Standard & Poor’s cut Finland’s credit rating from AAA to AA+, amid concerns of the country’s pace of economic growth.
Finland was one of the few eurozone nations to have a complete set of top credit ratings. However, the country has not recovered back to its 2008 economic output levels, mainly due to poor exports and the nation’s phone and paper industries not performing that well.
The S&P downgrade only leaves the two euro states of Germany and Luxembourg with a complete set of top grade ratings from the three major rating agencies.
According to a report by the S&P, the “downgrade reflects our view of the risk that the Finnish economy could experience protracted stagnation because of its aging population and shrinking workforce, weakening external demand, loss of global market share… and relatively rigid labour market.”
Adding that “Finnish exports have underperformed world trade since 2008, which we interpret as a sign of lower competitiveness, rendering an export-driven recovery unlikely.”

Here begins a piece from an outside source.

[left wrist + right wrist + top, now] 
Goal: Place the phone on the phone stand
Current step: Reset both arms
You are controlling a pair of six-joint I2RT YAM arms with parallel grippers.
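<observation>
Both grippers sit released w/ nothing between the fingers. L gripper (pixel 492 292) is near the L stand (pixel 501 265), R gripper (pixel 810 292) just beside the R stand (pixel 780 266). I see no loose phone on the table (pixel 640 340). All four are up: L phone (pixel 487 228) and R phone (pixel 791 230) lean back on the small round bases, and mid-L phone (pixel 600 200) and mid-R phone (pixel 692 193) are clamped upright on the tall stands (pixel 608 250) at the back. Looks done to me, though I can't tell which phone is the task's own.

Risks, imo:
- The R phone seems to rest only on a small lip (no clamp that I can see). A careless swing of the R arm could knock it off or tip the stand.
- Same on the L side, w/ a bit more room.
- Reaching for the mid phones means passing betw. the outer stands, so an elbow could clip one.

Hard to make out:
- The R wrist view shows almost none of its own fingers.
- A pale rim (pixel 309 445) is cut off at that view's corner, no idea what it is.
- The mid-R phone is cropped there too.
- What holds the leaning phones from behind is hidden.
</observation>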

The Finnish company Nokia, which was once the global market leader in cellular devices, has performed poorly because of increasing competition from Apple and Google. In April the company sold its entire phones business division to Microsoft in April.
In addition, the recent shift from print to online has decreased the European demand for paper, affecting firms such as UPM-Kymmene and Stora Enso.
The two other major credit agencies, Fitch and Moody’s, still give Finland an AAA rating.
However, the downgrade may affect Finish borrowing costs by approximately 20-30 million euros ($25 million-$38 million). In the big picture this expense is small compared to the country’s government debt set to reach 100 billion euros in 2015. However it will send a message to the government which has been trying to protect its credit ratings for years through austerity measures.
On Monday Finnish government bond yields will likely increase by quite a bit because of the higher risk of now holding the bonds.
Antti Rinne, the Finnish Finance Minister, said that the rating cut does not mean that the country will be reviewing its fiscal policy.
“Our growth outlook has deteriorated, the reasons are known and we have already taken measures to address them,”
S&P, along with other major forecasters, predict that the GDP of Finland will shrink for the third consecutive year in 2014 and only show slight recovery in 2015.